╭──
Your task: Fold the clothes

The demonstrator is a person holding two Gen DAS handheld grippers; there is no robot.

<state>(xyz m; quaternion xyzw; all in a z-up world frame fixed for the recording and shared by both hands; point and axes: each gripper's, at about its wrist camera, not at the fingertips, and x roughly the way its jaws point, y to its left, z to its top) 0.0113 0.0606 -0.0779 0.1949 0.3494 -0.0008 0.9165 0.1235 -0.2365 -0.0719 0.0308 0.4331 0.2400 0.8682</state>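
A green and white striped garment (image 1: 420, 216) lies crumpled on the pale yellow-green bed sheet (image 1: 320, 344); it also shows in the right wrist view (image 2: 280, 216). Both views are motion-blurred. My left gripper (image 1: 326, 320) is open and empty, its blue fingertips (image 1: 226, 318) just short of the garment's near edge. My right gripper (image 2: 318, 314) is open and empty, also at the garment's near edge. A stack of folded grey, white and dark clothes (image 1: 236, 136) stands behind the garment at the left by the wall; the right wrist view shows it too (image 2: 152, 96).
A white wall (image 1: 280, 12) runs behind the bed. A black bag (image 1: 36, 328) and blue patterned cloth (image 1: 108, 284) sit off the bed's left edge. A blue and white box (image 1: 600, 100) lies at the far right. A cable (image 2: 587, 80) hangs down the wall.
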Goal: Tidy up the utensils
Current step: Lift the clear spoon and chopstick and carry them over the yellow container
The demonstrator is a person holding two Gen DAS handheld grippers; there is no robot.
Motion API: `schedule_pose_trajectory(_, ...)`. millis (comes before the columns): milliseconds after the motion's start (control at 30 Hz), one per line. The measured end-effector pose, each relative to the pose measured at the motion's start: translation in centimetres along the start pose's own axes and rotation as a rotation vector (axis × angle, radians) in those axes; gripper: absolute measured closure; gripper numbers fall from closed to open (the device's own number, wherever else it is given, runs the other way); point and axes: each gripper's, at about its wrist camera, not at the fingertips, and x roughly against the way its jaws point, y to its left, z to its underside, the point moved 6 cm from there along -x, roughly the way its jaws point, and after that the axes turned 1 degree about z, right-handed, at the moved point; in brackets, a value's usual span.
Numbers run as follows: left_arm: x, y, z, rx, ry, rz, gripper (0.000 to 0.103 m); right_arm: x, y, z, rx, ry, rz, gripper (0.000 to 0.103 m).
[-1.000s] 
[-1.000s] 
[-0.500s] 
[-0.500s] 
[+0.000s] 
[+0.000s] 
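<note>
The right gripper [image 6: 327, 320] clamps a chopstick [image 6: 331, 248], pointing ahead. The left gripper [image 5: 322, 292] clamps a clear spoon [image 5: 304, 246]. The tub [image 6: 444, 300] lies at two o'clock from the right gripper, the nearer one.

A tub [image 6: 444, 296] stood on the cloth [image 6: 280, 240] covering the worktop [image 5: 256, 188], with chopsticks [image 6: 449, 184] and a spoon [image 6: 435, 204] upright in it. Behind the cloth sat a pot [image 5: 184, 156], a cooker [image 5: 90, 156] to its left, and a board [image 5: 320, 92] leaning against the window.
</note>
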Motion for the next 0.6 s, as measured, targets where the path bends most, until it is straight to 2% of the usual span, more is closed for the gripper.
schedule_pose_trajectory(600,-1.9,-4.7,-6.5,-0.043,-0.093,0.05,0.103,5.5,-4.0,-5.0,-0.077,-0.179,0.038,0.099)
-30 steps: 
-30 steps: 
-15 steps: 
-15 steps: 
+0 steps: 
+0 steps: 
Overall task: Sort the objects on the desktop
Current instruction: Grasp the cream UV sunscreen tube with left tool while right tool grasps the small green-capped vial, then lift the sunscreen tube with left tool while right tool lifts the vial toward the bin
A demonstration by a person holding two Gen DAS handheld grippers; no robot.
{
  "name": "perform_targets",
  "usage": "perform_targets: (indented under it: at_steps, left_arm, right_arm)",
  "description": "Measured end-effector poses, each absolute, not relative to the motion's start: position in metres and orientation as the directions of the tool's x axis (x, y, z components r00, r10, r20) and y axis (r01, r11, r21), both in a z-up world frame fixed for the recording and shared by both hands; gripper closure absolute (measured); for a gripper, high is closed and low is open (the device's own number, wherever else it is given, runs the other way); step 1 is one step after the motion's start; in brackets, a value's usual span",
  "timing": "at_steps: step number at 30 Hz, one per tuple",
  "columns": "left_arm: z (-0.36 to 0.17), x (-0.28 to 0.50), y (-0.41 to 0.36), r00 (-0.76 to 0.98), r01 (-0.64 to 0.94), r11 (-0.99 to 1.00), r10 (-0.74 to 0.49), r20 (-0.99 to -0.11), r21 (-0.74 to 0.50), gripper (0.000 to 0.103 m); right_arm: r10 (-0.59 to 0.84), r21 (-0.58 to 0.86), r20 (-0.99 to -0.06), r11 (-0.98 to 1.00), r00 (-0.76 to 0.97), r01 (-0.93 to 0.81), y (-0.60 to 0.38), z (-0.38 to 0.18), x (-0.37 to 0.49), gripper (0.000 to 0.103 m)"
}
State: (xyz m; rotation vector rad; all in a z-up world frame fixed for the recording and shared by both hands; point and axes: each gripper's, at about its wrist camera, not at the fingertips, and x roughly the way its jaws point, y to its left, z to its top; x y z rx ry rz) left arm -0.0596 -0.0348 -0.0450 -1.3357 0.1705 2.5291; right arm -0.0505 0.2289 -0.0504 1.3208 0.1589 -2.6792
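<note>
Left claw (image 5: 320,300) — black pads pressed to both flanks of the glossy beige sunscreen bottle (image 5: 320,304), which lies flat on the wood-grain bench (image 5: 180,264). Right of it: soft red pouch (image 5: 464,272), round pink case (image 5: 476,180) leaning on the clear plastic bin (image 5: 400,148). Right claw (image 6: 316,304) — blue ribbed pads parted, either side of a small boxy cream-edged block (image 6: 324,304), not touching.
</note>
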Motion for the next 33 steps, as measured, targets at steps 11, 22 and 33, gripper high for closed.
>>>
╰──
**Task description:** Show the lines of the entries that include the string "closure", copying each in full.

**Answer to this task:**
Motion API: `schedule_pose_trajectory(_, ...)`. millis (comes before the columns): milliseconds after the motion's start (control at 30 Hz), one per line. The measured end-effector pose, each relative to the pose measured at the motion's start: translation in centimetres along the start pose's own axes and rotation as a rotation vector (axis × angle, radians) in those axes; gripper: absolute measured closure; gripper numbers fall from closed to open (the device's own number, wherever else it is given, runs the other way); point and axes: each gripper's, at about its wrist camera, not at the fingertips, and x roughly against the way its jaws point, y to its left, z to its underside, the point moved 6 cm from there along -x, roughly the way its jaws point, and after that the axes turned 1 degree about z, right-handed, at the moved point; in brackets, a value's usual span.
  "description": "Measured end-effector poses, each absolute, not relative to the motion's start: position in metres and orientation as the directions of the tool's x axis (x, y, z components r00, r10, r20) and y axis (r01, r11, r21), both in a z-up world frame fixed for the recording and shared by both hands; gripper closure absolute (measured); for a gripper, high is closed and low is open (the device's own number, wherever else it is given, runs the other way); step 1 is one step after the motion's start; in brackets, a value's usual span",

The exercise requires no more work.